In [1]:
import pandas as pd
import numpy as np
import seaborn as sns
import matplotlib.pyplot as plt
import warnings

from sklearn.preprocessing import LabelEncoder
from sklearn.preprocessing import StandardScaler
warnings.filterwarnings('ignore')

In [None]:
df = pd.read_excel('Online Retail.xlsx')
df.head()

In [None]:
df.shape

In [None]:
df.info()

In [None]:
df.isnull().sum()

In [None]:
# Changing date into pandas format
df['InvoiceDate'] = pd.to_datetime(df['InvoiceDate'])
df['InvoiceDate']

In [None]:
# Getting year month and day from the date
df['Invoice_Year'] = df.InvoiceDate.dt.year
df['Invoice_Month'] = df.InvoiceDate.dt.month
df['Invoice_Day'] = df.InvoiceDate.dt.day
df['Invoice_WeekDay'] = df.InvoiceDate.dt.weekday # return the day of week, start from Monday

In [None]:
# Creating total price by combining unit price and quantity
df['Total_Price'] = df['Quantity']*df['UnitPrice']
df.shape

In [None]:
df.head()

In [None]:
# getting data where quqntity and unity price is greater than 0
df = df[(df.Quantity>0) & (df.UnitPrice>0)]
# df[df['Total_Price']>0] # same thing
df.shape

In [None]:
X = df.drop(['InvoiceNo','StockCode','InvoiceDate','CustomerID'],axis=1) # these columns are of no use

In [None]:
X

# EDA 

In [None]:
# Checking Correlation between features
plt.figure(figsize=(9,5),dpi=150)
sns.heatmap(X.corr(),annot=True,cmap='viridis',vmin=-1,vmax=1)

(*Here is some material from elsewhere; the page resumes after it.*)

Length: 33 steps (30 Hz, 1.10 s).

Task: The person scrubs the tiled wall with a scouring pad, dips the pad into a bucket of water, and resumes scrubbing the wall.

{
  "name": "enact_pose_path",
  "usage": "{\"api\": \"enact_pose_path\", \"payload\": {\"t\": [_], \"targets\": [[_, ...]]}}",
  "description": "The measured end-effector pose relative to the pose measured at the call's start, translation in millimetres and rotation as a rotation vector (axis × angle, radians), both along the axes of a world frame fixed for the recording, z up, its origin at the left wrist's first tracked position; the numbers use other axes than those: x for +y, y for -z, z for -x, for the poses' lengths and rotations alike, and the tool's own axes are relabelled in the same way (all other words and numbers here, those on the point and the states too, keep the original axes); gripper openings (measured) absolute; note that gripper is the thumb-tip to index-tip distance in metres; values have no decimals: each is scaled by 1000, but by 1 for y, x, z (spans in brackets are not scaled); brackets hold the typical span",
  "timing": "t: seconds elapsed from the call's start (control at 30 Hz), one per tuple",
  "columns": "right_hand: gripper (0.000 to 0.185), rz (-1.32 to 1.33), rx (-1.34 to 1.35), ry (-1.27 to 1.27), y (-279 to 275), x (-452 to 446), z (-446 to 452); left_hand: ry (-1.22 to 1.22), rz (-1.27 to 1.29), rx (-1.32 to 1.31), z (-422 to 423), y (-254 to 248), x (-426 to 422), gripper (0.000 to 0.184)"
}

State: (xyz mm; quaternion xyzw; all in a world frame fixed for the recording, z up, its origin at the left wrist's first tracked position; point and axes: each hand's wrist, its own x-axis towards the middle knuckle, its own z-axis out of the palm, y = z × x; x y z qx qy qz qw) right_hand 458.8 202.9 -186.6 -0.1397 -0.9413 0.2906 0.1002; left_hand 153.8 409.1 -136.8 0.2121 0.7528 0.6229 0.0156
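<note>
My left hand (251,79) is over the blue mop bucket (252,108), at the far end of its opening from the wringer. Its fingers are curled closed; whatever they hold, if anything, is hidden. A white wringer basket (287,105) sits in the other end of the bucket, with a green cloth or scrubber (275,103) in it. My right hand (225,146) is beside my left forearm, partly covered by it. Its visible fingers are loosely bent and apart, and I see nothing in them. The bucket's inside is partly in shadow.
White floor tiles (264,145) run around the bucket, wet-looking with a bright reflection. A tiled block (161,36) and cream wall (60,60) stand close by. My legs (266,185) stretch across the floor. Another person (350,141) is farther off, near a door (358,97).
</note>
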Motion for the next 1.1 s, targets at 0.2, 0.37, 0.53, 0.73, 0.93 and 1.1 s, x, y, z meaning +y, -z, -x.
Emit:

Total price and quantity is correlated. Let's look in it

In [None]:
sns.scatterplot(data=X,x='Quantity',y='Total_Price')

# Numerical Features

In [None]:
numerical_features = X.select_dtypes(exclude='O').columns
print(numerical_features)

numerical_features_count = {features:len(df[features].unique()) for features in numerical_features}
numerical_features_count

## Discrete features

In [None]:
discrete_features = [features for features in numerical_features if len(df[features].unique())<10]
discrete_features

In [None]:
sns.barplot(x = 'Invoice_Year',y = 'Total_Price',data=X)

In [None]:
plot = sns.barplot(x = 'Invoice_WeekDay',y = 'Total_Price',data=X)
plot.set_xticklabels(['Monday','Tuesday','Wednesday','Thursday','Friday','Sunday'])
plt.show()

# Observation 

1. 2011 has more sales than 2010
2. On Friday we have more sales

# Continuous Variables

In [None]:
continous_features = [features for features in numerical_features if features not in discrete_features]
continous_features

In [None]:
plot = sns.barplot(x = 'Invoice_Month',y = 'Total_Price',data=X,ci=None)
plot.set_xticklabels(['Jan','Feb','Mar','Apr','May','Jun','Jul','Aug','Sep','Oct','Nov','Dec'])
plt.show()

In [None]:
plt.figure(figsize=(9,5),dpi=100)
sns.barplot(x='Invoice_Day',y = 'Total_Price',data = X,ci = None)

# Observation

1. In the month of December we have more sales
2. On 14 of month we have more sales

# Categorical Variables

In [None]:
categorical_features = X.select_dtypes(include='O').columns
print(categorical_features)

categorical_features_count = {features:len(X[features].unique()) for features in categorical_features}
categorical_features_count

In [None]:
plt.figure(figsize=(7,3),dpi=150)
sns.barplot(X.groupby('Description')['Total_Price'].mean().sort_values(ascending=False)[:10].index,
            X.groupby('Description')['Total_Price'].mean().sort_values(ascending=False)[:10].values,palette='Set2')
plt.xticks(rotation=90);

In [None]:
plt.figure(figsize=(9,5),dpi=100)
sns.barplot(x = 'Country',y = 'Total_Price',data = X,ci=None)
plt.xticks(rotation=90)
plt.show()

# Observation

1. Neitherlands has highest sale
2. Paper craft little birdie is the bestseller

In [None]:
categorical_features_count

In [None]:
label_encoder = LabelEncoder()
X['Description'] = label_encoder.fit_transform(X['Description'].astype(str)) # because description has too many values
X

In [None]:
dummy = pd.get_dummies(df['Country'])
X = pd.concat([X,dummy],axis=1)
X.drop('Country',axis=1,inplace=True)
X

In [None]:
X.isnull().sum()

In [None]:
scaler = StandardScaler()
X_scaled = scaler.fit_transform(X)
X_scaled = pd.DataFrame(X_scaled,columns=X.columns)
X_scaled

In [None]:
from sklearn.cluster import KMeans
wcss = []
for i in range(1,20):
    model = KMeans(n_clusters=i,init='k-means++',random_state=42)
    model.fit(X_scaled)
    wcss.append(model.inertia_)

In [None]:
plt.plot(range(1,20),wcss,marker='o',mfc='r')

In [None]:
model = KMeans(n_clusters=5,random_state=101)
pred = model.fit_predict(X_scaled)

In [None]:
from sklearn.metrics import silhouette_score
silhouette_score(X_scaled,pred)